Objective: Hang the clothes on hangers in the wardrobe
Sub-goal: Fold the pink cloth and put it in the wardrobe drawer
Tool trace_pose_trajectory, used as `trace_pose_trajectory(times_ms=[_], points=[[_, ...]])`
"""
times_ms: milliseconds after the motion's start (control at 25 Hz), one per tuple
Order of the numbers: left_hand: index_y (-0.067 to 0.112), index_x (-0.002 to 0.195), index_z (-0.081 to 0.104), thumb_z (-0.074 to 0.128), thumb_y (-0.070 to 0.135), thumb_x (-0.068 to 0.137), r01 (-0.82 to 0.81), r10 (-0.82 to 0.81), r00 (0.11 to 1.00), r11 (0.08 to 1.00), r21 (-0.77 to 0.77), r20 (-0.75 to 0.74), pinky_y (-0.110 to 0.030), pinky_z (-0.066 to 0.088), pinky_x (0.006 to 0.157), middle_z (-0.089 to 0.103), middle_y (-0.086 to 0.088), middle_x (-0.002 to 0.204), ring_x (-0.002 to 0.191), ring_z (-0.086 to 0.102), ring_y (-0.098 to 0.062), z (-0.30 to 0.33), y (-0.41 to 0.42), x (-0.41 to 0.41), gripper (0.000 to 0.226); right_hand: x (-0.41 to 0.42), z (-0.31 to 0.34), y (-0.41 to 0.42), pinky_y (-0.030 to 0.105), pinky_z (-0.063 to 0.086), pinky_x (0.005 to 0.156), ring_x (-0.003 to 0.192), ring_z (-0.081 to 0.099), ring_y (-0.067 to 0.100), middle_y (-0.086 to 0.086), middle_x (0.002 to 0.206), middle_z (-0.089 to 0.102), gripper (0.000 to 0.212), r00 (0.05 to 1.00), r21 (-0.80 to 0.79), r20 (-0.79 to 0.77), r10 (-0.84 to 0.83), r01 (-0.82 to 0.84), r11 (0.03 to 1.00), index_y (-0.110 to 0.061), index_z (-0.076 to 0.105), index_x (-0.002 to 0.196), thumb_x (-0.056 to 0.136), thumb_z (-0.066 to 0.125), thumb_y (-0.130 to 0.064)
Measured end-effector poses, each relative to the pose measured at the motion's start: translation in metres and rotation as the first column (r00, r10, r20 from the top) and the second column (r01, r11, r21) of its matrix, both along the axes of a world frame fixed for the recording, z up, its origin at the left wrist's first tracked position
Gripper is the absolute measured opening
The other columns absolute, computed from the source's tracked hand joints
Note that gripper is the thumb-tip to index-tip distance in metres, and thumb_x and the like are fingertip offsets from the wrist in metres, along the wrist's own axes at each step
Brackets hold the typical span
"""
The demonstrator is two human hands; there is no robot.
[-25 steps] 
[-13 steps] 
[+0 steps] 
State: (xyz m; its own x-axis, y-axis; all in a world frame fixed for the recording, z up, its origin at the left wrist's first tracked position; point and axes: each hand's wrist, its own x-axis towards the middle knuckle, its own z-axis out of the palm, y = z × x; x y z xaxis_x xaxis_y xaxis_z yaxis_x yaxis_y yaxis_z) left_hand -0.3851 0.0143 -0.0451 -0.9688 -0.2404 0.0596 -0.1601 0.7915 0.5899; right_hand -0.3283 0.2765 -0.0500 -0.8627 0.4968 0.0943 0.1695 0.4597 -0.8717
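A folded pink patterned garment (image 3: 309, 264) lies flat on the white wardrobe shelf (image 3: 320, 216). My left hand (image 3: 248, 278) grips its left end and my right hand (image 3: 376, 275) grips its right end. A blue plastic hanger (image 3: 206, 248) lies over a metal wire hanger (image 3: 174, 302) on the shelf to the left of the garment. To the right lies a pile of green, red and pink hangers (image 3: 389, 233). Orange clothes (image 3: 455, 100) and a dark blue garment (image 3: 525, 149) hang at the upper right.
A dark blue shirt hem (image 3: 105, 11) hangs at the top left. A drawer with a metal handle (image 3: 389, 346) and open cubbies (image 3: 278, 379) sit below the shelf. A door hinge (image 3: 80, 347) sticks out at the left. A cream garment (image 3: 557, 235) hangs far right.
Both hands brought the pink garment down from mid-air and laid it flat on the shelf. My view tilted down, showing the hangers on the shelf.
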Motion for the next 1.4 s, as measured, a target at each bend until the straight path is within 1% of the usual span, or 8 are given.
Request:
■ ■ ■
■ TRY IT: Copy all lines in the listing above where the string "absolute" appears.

■ ANSWER SECTION:
Gripper is the absolute measured opening
The other columns absolute, computed from the source's tracked hand joints

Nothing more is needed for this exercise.